Who Are the Best Home Run Hitters in Cincinnati Reds History?
When it comes to power hitters for the Cincinnati Reds, most fans immediately think of the "Big Red Machine" dynasty of the 1970s. Those Reds teams won six division titles, four National League pennants, and two World Series championships, thanks in large part to a potent lineup that featured stars from top to bottom. But the history of the home run hitting in Cincinnati goes far beyond the best 10-year stretch in franchise history and has continued into today's game. With multiple Hall of Famers and some of the best short-term sluggers in baseball history, this list of the top five home run hitters in Cincinnati Reds history has a lot to offer.
These rankings are not based upon opinions, and for a player to be considered, he must have hit at least 100 home runs during his time with the White Sox. Players were then ranked by averaging their rank for both of these criterion:
- Total home runs with the Reds
- Plate appearances per home run with the Reds
Following the top five are the best of the rest, a handful of shorter lists of franchise leaders in more defined categories, and franchise home run records. Information from Stathead on Baseball Reference was used to compile statistics.
Note: Ranks in parenthesis in individual player capsules represent their ranking among players who hit at least 100 home runs with the Reds. ... Statistics are current through the end of the 2021 season.
5. Eric Davis
- Years Played: 1984–91, '96
- Home Runs: 203 (10th)
- Plate Appearances/Home Run: 18.81 (3rd)
- Single-Season High: 37 in 1987
Had Eric Davis been able to stay healthy throughout his career, he very well could have landed higher on this list.

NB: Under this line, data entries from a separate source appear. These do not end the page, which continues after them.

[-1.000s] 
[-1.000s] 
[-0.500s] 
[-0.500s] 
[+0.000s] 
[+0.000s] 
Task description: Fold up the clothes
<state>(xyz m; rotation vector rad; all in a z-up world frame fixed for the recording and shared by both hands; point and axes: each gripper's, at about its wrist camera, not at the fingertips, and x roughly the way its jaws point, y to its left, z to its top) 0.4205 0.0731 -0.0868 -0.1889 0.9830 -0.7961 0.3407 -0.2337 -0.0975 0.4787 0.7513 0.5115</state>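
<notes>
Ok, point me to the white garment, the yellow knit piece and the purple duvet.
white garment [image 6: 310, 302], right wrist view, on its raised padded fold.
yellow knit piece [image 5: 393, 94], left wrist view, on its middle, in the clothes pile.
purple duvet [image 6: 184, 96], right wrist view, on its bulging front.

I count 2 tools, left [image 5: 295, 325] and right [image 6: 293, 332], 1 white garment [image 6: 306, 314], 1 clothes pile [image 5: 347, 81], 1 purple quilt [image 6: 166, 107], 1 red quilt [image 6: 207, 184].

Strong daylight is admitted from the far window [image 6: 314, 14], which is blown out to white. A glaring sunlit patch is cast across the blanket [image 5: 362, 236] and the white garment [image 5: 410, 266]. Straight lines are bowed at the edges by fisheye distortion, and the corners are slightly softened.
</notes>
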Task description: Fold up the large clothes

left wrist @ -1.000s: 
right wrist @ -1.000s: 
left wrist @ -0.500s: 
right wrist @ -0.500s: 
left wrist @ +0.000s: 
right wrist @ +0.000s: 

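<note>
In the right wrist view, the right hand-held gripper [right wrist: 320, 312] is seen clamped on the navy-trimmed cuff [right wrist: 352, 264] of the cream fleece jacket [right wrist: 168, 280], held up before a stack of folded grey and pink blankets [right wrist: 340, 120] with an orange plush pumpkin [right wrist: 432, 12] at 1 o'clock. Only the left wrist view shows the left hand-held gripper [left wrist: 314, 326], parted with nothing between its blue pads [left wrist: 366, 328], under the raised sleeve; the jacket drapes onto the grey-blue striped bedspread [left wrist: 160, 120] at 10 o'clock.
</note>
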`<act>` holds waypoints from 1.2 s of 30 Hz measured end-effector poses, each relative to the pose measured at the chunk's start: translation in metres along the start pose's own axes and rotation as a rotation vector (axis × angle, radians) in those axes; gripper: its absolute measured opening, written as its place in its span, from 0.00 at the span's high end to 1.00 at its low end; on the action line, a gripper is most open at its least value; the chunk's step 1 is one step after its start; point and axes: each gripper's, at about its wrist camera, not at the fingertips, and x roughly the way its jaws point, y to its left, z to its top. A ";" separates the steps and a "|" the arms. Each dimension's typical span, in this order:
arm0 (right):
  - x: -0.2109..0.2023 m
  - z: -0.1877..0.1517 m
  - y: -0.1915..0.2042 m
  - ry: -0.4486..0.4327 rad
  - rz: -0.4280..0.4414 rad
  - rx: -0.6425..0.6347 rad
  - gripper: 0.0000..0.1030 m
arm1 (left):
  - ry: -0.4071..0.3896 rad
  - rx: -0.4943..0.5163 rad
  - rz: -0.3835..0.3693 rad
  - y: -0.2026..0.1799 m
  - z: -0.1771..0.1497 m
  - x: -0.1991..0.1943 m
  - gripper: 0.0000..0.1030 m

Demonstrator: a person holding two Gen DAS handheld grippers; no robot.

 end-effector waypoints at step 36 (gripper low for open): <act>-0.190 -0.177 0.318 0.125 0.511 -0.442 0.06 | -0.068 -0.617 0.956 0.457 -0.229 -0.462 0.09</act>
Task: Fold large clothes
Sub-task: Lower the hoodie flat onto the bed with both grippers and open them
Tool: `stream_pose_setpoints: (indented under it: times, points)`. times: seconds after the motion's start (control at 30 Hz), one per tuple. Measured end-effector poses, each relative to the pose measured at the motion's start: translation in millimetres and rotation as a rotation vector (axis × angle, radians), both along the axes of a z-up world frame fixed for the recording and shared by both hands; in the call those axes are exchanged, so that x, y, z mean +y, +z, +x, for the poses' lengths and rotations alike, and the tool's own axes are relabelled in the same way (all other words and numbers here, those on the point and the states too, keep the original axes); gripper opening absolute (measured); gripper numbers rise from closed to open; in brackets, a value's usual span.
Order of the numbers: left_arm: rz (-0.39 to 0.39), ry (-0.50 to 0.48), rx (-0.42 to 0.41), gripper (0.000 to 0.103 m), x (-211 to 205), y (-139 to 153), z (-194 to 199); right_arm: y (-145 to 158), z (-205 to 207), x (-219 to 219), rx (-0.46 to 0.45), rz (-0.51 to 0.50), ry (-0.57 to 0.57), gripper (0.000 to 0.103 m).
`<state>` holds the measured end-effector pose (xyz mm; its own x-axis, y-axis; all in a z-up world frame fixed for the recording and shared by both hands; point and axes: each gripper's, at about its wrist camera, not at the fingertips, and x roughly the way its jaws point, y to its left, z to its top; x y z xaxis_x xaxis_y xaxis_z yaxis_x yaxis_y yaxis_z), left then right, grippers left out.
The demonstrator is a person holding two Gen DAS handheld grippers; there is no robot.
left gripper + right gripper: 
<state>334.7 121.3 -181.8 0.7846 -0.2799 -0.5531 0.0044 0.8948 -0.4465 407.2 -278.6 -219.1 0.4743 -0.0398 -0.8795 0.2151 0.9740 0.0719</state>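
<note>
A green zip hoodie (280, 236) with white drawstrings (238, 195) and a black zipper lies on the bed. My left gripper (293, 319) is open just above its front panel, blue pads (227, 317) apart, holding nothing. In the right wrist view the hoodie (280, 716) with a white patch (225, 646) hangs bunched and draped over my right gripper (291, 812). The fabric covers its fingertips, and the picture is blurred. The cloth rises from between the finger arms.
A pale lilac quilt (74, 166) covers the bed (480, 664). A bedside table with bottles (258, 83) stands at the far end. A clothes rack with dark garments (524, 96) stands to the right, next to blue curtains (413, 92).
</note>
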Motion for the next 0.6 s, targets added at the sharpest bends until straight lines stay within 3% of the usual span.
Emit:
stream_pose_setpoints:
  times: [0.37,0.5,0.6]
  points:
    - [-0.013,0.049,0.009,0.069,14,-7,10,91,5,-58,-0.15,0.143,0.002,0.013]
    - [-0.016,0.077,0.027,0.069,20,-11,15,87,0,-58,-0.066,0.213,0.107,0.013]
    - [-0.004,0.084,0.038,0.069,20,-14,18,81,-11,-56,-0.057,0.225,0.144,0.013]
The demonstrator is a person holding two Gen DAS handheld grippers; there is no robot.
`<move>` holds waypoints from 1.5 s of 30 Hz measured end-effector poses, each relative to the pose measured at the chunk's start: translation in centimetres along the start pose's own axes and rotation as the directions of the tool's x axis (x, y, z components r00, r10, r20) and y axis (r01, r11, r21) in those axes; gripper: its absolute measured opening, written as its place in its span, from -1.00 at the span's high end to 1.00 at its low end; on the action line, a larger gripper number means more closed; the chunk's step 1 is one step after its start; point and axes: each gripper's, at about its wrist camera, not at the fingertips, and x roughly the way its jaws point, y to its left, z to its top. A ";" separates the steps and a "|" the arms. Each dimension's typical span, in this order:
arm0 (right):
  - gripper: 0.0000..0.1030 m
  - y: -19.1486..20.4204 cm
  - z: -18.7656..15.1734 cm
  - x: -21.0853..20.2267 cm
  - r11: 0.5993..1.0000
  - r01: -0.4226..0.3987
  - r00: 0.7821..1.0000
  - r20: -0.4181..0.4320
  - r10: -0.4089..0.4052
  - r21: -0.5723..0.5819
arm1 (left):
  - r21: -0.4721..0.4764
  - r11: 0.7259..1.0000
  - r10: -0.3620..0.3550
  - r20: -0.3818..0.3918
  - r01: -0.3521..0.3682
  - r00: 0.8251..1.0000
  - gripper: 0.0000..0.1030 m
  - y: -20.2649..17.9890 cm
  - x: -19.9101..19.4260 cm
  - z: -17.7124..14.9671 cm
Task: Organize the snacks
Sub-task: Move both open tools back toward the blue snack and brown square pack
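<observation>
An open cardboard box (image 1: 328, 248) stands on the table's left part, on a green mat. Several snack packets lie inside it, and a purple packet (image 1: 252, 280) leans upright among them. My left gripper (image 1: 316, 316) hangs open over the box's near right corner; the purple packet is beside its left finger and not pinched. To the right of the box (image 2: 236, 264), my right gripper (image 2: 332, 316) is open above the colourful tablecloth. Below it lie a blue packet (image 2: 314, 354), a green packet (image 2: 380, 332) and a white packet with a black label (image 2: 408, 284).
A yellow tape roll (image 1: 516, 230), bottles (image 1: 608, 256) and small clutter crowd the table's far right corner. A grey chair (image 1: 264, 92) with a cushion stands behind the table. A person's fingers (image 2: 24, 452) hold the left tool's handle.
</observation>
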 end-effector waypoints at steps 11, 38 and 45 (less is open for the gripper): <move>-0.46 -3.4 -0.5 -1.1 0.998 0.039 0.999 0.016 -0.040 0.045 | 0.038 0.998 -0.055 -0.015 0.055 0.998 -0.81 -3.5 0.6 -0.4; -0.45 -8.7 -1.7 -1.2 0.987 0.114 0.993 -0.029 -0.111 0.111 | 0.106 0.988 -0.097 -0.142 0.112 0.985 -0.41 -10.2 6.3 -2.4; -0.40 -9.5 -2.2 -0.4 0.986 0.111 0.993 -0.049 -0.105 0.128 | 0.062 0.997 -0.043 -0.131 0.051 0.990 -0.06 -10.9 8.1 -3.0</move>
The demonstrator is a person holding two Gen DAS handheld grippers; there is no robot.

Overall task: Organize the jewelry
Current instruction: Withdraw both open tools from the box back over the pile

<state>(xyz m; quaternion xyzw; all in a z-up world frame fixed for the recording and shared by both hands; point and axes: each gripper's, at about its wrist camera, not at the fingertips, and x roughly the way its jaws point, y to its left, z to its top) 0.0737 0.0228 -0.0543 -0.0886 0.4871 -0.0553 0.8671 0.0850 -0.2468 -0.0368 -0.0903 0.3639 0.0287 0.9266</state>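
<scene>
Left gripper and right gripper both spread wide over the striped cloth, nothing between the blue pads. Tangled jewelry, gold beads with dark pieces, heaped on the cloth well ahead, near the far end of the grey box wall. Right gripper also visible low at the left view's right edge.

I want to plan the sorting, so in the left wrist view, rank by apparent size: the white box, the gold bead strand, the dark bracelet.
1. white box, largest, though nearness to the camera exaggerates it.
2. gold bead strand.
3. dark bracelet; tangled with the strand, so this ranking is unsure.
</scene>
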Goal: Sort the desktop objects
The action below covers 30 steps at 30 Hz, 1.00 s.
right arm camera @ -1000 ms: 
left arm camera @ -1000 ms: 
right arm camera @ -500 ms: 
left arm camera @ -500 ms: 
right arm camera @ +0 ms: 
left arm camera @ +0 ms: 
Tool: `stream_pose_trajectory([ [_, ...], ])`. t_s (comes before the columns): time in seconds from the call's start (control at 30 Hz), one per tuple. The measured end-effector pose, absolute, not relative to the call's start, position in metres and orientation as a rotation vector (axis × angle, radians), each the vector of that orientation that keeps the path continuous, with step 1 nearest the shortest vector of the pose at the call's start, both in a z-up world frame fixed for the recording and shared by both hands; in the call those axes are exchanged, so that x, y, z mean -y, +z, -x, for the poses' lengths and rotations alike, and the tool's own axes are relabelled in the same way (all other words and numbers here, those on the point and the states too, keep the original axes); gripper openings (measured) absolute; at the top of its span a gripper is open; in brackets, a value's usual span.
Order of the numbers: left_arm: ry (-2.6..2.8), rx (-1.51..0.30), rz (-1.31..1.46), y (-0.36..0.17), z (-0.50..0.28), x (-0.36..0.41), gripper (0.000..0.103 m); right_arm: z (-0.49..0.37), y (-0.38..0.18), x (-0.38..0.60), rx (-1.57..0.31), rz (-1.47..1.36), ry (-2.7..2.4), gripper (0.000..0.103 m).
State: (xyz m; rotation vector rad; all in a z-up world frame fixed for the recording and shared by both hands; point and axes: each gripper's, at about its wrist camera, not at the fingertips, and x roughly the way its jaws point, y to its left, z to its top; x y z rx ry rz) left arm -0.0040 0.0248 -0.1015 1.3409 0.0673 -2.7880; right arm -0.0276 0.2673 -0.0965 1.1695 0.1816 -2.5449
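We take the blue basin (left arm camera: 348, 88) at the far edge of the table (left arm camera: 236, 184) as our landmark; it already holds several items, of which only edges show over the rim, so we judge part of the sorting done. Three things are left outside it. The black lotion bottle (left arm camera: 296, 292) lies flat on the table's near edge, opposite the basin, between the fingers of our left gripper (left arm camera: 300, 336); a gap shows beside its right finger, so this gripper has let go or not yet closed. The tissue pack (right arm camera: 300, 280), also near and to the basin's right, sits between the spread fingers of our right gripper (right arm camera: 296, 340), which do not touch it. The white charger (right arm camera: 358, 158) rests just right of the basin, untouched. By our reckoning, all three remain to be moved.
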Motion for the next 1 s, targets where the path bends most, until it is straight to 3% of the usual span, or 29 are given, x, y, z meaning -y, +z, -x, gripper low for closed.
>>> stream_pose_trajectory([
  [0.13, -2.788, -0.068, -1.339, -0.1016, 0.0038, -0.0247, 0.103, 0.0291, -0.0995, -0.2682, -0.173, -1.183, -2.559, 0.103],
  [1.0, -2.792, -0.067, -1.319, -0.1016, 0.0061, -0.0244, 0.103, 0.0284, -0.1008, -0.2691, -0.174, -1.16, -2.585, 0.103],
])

Davis was one the most well-rounded players in all of baseball in the late 1980s, earning All-Star selections and Silver Sluggers in '87 and '89 but never playing more than 139 games. He recorded more than 20 home runs each year from 1986 to '90, and "Eric the Red" homered in his first World Series at-bat in 1990, setting the tone for Cincinnati's sweep of the Oakland Athletics.
4. Johnny Bench
- Years Played: 1967–83
- Home Runs: 389 (1st)
- Plate Appearances/Home Run: 22.30 (11th)
- Single-Season High: 45 in 1970
A power-hitting catcher the likes of Johnny Bench had never been seen in Major League Baseball, and his power and leadership propelled the "Big Red Machine" dynasty of the 1970s. When Bench retired, he had the most home runs of any catcher in history, and he still holds Cincinnati's overall career franchise record. Bench led the National League in home runs twice (45 in 1970 and 40 in '72), and he was a 14-time All-Star selection. He had at least 20 home runs in 11 of 12 seasons from 1969 to '80, making him one of the greatest sluggers in all of baseball during the 1970s.
3. Ken Griffey Jr.
- Years Played: 2000–08
- Home Runs: 210 (9th)
- Plate Appearances/Home Run: 18.59 (2nd)
- Single-Season High: 40 in 2000
Ken Griffey Jr. grew up as the son of one of the key contributors to Cincinnati's "Big Red Machine" teams of the 1970s, so when he became a free agent after the 1999 season, it wasn't surprising when he came to the Reds from the Seattle Mariners. Griffey was arguably the best player in baseball at the time, and he had led the American League in home runs in three straight seasons—but injuries spoiled much of his tenure in Cincinnati. He hit 40 home runs and made the first of three All-Star appearances with the Reds in 2000, but he wouldn't play a full season again until 2007. Even so, he hit at least 20 home runs in six of his first eight years and was on his way to a seventh before he was traded to the Chicago White Sox for the stretch run of the 2008 campaign.
2. Frank Robinson
- Years Played: 1956–1965
- Home Runs: 324 (3rd)
- Plate Appearances/Home Run: 19.78 (6th)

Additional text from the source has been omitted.